THE TASK ▸
Write out the material below again, line for line, without any images.

SUPPLIED MATERIAL ▸
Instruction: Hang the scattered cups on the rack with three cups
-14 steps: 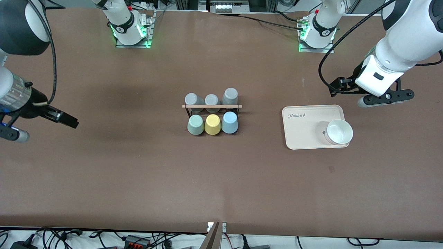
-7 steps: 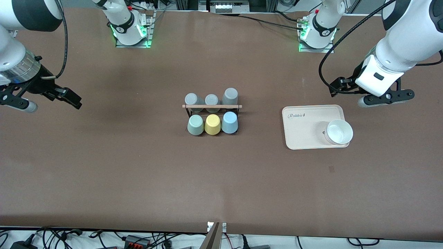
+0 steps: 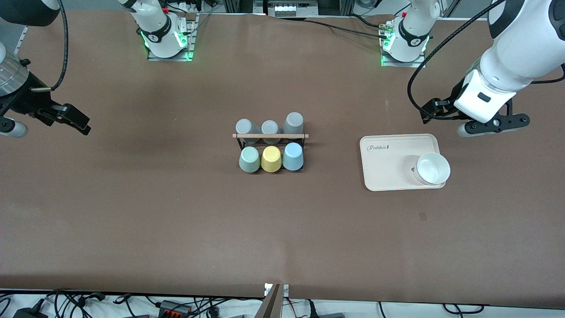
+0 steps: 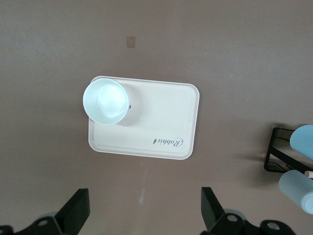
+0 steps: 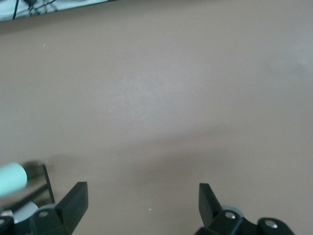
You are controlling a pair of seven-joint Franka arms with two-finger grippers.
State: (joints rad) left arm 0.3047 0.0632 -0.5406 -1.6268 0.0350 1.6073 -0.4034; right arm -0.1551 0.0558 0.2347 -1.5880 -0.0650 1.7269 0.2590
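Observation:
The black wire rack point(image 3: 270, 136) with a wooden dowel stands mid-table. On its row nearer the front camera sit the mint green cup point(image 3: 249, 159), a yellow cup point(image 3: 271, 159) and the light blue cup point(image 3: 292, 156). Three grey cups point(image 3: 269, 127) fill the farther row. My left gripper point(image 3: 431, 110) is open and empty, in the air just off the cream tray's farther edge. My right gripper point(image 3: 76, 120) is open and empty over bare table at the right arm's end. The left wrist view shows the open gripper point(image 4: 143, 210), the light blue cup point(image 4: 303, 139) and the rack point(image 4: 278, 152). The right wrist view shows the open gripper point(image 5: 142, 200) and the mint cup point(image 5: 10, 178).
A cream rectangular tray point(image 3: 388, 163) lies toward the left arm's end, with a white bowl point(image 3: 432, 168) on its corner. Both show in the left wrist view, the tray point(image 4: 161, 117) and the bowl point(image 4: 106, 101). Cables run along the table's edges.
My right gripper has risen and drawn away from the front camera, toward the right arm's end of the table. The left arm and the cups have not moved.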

YOUR SOLUTION ▸
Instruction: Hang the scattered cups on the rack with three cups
-14 steps: 
-7 steps: 
+0 steps: 
+0 steps: 
+0 steps: 
You are controlling a pair of seven-joint Franka arms with two-finger grippers.
State: (joints rad) left arm 0.3047 0.0632 -0.5406 -1.6268 0.0350 1.6073 -0.4034; right arm -0.1551 0.0558 0.2347 -1.5880 -0.0650 1.7269 0.2590
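Observation:
The black wire rack point(image 3: 270, 136) with a wooden dowel stands mid-table. On its row nearer the front camera sit the mint green cup point(image 3: 249, 159), a yellow cup point(image 3: 271, 159) and the light blue cup point(image 3: 292, 156). Three grey cups point(image 3: 269, 127) fill the farther row. My left gripper point(image 3: 431, 110) is open and empty, in the air just off the cream tray's farther edge. My right gripper point(image 3: 76, 120) is open and empty over bare table at the right arm's end. The left wrist view shows the open gripper point(image 4: 143, 210), the light blue cup point(image 4: 303, 139) and the rack point(image 4: 278, 152). The right wrist view shows the open gripper point(image 5: 142, 200) and the mint cup point(image 5: 10, 178).
A cream rectangular tray point(image 3: 388, 163) lies toward the left arm's end, with a white bowl point(image 3: 432, 168) on its corner. Both show in the left wrist view, the tray point(image 4: 161, 117) and the bowl point(image 4: 106, 101). Cables run along the table's edges.
My right gripper has risen and drawn away from the front camera, toward the right arm's end of the table. The left arm and the cups have not moved.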

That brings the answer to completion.